With launch of the Dawn mission to Ceres and Vesta coming up on July 7, NASA has announced a news conference for next Tuesday, the 26th, to discuss details of the four year journey to the asteroids. Held at NASA headquarters, the event is due to be streamed on the agency’s homepage. The Hubble Space Telescope, meanwhile, has provided these images, shown below as a montage, of the two target asteroids. The debris of the asteroid belt, which may house 100,000 or more asteroids as large as ten kilometers across, provides an idea of the kind of materials available for planet-building some 4.6 billion years ago.

Ceres and Vesta

For those who follow robotic missions with fascination for the rapid strides in technology they represent, consider that Dawn is the first mission sent to orbit two different targets. Vesta will be the first, in 2011, with Ceres following in 2015. The Vesta image (on the right) shows the asteroid’s southern hemisphere, which is dominated by an impact crater so large that the distance across it is almost equal to the asteroid’s diameter. About the size of Arizona, Vesta produced fifty smaller asteroids from the impact that are often referred to as ‘vestoids.’

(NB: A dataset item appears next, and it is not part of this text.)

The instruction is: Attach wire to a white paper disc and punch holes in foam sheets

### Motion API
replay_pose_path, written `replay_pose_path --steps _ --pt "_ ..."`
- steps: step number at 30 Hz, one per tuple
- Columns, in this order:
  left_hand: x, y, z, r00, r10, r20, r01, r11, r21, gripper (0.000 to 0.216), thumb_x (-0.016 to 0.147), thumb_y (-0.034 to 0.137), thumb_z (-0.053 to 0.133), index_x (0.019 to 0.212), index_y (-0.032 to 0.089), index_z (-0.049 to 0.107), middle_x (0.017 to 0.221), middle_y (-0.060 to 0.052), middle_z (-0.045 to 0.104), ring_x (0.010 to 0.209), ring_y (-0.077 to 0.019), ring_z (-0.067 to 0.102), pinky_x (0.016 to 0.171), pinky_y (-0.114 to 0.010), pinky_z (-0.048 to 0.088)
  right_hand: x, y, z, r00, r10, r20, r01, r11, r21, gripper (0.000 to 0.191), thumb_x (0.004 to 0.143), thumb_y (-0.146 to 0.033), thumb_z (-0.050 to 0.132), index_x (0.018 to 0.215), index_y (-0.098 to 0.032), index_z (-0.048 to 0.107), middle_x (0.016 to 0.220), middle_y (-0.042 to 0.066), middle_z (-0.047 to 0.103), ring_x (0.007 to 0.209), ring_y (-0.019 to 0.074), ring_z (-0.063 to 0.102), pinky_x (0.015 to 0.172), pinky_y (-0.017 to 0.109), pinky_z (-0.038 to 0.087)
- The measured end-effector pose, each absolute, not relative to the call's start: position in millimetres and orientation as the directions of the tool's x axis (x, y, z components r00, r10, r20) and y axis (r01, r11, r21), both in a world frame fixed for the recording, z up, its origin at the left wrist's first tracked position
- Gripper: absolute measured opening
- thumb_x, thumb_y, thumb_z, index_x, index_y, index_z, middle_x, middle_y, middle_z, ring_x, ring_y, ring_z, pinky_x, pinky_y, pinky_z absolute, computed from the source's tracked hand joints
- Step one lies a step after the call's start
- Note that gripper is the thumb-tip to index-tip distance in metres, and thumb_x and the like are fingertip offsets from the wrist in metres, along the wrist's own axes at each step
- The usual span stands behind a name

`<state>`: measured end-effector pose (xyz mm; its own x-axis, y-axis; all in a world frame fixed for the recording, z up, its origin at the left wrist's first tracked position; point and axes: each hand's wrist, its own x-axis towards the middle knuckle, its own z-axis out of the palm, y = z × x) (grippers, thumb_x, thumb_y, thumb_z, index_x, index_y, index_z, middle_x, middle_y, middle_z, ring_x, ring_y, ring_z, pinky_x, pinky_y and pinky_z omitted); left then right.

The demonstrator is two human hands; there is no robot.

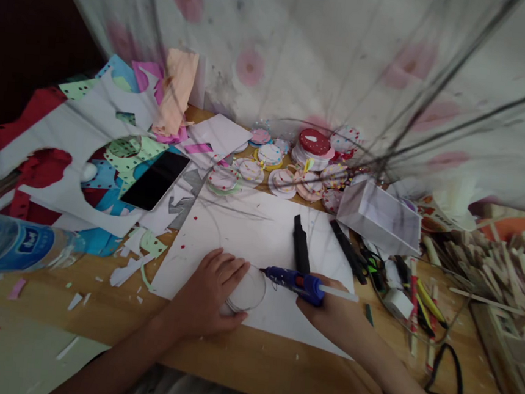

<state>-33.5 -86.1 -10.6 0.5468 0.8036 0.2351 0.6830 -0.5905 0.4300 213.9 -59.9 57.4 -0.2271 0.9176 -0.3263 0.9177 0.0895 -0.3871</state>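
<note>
My right hand [326, 307] is wrapped round a blue hot glue gun [298, 283], with a pale glue stick [341, 293] coming out of its back end. The nozzle points left, at the upper rim of a round white disc [247, 291]. My left hand [215, 288] grips this disc from its left side, fingers over the top and thumb at the lower edge. Under both hands lies a large white sheet [278, 223] on the wooden table. A black marker-like stick [302, 243] rests just beyond the glue gun.
Small decorated round crafts [270, 155] stand along the wall, beside a white box [380, 213]. Left are paper scraps [101, 201], a phone [156, 178] and a water bottle [14, 243]. Scissors [369, 261], a yellow-handled tool [430, 303] and wooden sticks [499, 273] lie right.
</note>
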Motion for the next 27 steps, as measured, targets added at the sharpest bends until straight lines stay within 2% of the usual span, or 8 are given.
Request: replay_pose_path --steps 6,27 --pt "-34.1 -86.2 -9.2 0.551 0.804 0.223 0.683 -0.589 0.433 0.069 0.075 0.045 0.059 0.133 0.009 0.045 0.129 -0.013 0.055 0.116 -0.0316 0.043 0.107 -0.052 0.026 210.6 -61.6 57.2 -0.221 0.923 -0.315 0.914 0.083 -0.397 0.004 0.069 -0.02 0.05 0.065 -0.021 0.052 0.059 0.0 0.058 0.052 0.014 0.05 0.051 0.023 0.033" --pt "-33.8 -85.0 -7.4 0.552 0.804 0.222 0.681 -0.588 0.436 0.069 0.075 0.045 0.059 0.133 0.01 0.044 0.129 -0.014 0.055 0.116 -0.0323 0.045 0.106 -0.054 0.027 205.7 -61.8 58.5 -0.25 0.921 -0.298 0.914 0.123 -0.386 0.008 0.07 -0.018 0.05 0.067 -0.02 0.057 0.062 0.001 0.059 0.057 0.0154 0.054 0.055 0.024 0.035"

Image: These Hubble Space Telescope images of Ceres and Vesta show two of the most massive asteroids in the asteroid belt, a region between Mars and Jupiter. The images are helping astronomers plan for the Dawn spacecraft’s tour of these hefty asteroids. Credit: For Ceres, NASA, ESA, and J. Parker (Southwest Research Institute). For Vesta, NASA, ESA, and L. McFadden (University of Maryland).

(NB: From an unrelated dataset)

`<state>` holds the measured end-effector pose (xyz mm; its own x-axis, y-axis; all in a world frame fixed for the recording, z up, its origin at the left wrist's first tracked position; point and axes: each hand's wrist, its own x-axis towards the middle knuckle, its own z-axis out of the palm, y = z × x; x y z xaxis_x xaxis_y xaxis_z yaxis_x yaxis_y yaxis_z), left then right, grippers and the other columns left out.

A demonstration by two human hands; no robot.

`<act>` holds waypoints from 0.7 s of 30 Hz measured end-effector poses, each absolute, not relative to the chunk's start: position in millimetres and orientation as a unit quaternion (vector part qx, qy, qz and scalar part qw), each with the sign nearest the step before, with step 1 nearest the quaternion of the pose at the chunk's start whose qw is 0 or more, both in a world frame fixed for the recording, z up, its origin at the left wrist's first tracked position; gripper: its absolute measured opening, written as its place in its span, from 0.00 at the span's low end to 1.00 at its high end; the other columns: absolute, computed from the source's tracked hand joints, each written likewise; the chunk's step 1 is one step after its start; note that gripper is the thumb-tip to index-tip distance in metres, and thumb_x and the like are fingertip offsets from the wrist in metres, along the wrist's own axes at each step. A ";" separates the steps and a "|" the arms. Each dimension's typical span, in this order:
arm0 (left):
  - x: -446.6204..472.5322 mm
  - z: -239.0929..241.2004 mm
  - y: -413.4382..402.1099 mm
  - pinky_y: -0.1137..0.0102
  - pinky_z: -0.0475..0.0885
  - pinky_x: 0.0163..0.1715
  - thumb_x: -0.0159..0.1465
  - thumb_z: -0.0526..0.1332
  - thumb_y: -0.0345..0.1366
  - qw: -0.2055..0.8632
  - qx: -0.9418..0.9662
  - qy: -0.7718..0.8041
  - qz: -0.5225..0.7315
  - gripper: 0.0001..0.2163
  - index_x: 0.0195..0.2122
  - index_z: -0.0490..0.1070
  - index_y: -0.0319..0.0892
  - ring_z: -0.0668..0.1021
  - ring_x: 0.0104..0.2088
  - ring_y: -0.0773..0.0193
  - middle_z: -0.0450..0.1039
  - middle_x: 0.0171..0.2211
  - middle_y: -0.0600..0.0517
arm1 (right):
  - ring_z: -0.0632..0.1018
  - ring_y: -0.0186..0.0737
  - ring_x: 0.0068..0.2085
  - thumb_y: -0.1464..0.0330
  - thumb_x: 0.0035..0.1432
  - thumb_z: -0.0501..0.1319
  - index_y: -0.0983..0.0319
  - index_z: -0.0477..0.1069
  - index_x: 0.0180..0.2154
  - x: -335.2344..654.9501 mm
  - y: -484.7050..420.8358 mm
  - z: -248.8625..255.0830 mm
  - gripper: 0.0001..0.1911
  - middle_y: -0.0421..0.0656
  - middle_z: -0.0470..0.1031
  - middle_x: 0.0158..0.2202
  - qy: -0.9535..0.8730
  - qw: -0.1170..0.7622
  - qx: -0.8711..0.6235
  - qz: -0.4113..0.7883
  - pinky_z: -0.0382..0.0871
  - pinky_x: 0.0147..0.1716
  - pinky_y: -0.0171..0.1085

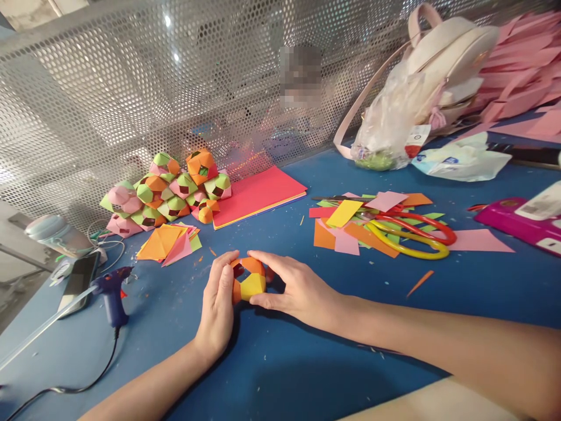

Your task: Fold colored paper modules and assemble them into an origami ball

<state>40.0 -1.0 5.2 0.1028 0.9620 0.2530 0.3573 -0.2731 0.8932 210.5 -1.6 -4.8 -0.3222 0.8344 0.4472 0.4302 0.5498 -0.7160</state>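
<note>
Between my two hands is a small folded paper ball point(253, 285) in orange and yellow, with a dark opening in its upper side. My left hand point(219, 304) presses its left side, fingers closed against the paper. From the right, my right hand point(298, 286) grips it with the thumb low at the front and the fingers over the top. The far side of the ball is hidden. Just beyond my left hand lie loose folded paper pieces point(162, 245) in orange, pink and green. A pile of finished paper balls point(169, 190) in green, pink and orange sits behind them.
Red paper sheets point(263, 193) lie stacked at the back. To the right are scissors point(412, 234) among paper scraps point(333, 234), then a magenta tool point(521, 219). A glue gun point(113, 295) and a phone point(81, 283) are at left. A backpack point(456, 52) leans against the mesh panel point(245, 70).
</note>
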 end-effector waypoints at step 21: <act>36.9 3.9 5.7 0.63 0.63 0.52 0.67 0.44 0.45 0.363 0.632 0.493 0.475 0.19 0.51 0.68 0.45 0.71 0.50 0.58 0.70 0.50 0.48 | 0.72 0.45 0.45 0.54 0.51 0.63 0.65 0.62 0.55 210.0 4.3 -7.5 0.34 0.49 0.72 0.44 -0.763 0.399 -0.437 0.260 0.68 0.46 0.44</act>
<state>36.9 5.7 3.9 0.0618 0.9683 0.2421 0.2786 -0.2497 0.9274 210.0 4.3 -7.5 -0.3006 0.8743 0.3812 0.4592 0.4830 -0.7456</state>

Ceres, seen on the left, shows the presence of dark and bright regions probably related to topographic features. The small world is thought to hold thirty to forty percent of the mass in the asteroid belt, with water possibly occurring beneath its surface. Or maybe we should call this a ‘dwarf planet,’ as planet-definers like the IAU prefer to do. Ceres is round and thus planet-like, but it does not sweep debris out of its orbit. However we describe it, this first asteroid to be discovered (in 1801) should tell us much about asteroid structure, and the comparison with New Horizons data from Pluto may help us decide whether the ‘dwarf planet’ category is sufficient to cover both of these small worlds.